2.3 Increasing functionality with packages

One awesome versatility with R is the ability to add packages - these packages extend the functionality of R with contributed, specialized code. These are similar to apps on your phone. You can get packages from a few different places:

  • CRAN, which stands for Comprehensive R Archive Network. This is the clearing house for many contributed packages - and allows for easy cross platform functonality.

One key package is tidyverse, which is actually a collection of packages. If you take an introductory data science course you will most likely be learning more about this package, but to install this at the command line you type the following:

install.packages("tidyverse")

Typing this line will connect to the CRAN download mirrors and install this set of packages locally to your computer. It make take some time, but be patient.

Another package you should install is devtools:

install.packages("devtools")

Sometimes when you are installing packages you may be prompted to install additional packages. In this case just say yes.

  • Github. This is another place where people can share code and packages (including myself!). The code here has not been vetted through CRAN for compatibility, but if you trust the person sharing the code, it should work.

For this textbook I have written a collection of functions and data that we will use. This package name is called demodelr (Differential Equations and Models in R). To install this package you will run the following line.

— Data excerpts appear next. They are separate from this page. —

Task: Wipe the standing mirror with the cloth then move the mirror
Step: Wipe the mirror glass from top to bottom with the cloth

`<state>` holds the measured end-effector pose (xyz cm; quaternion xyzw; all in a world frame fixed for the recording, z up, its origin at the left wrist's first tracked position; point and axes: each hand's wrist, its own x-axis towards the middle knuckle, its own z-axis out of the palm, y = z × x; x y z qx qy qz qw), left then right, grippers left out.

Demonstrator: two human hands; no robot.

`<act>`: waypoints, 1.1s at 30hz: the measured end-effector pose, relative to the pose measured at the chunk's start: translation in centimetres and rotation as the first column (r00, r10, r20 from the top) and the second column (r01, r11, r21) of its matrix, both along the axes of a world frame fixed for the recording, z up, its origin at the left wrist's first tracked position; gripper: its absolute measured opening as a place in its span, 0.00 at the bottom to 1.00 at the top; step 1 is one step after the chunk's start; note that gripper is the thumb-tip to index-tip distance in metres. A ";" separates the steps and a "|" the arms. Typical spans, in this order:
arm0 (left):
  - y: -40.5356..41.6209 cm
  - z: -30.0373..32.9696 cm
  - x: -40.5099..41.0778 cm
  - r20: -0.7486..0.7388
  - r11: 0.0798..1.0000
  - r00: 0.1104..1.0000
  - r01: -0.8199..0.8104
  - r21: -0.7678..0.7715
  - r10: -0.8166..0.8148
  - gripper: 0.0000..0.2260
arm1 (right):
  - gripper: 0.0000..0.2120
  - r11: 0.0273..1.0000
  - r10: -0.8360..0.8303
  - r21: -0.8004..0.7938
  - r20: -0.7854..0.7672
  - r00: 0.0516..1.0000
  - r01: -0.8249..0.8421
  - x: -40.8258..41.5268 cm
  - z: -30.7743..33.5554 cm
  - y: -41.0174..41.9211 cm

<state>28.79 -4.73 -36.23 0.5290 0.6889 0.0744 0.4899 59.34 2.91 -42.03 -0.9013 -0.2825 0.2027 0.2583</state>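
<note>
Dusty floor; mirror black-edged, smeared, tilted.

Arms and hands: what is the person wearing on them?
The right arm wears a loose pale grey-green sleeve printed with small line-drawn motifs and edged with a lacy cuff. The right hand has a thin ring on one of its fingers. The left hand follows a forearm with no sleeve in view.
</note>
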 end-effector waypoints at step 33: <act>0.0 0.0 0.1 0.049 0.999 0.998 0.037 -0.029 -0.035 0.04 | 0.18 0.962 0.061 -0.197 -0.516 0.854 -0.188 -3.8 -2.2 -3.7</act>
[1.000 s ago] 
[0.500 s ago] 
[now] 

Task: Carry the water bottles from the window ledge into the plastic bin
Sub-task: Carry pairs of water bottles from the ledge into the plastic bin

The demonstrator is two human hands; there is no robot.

devtools::install_github("jmzobitz/demodelr", build = TRUE, build_opts = c("--no-resave-data", "--no-manual"), force = TRUE)

The start of this command devtools:: calls the function install_github from the devtools library. This is super handy when you just want to call one function from a library. What this command will do is pull in the package structure from my github page and install it locally.

Here is the good news: you only need to install a package once before using it! To load the package up into your workspace you use the command library:

library(tidyverse)
library(demodelr)

You need to load up your these libraries each time you restart your R session. This is part of the benefit of a script file - at the start I always declare the libraries that I will need at the start of the script file, as shown in the following figure:

A sample R script.

Figure 2.3: A sample R script.

Also notice here that the first few lines of the script file I used comments (prefaced with #) to denote the basic purpose of the file, who wrote it, and the date it was last revised. This type of information is good programming practice at the start.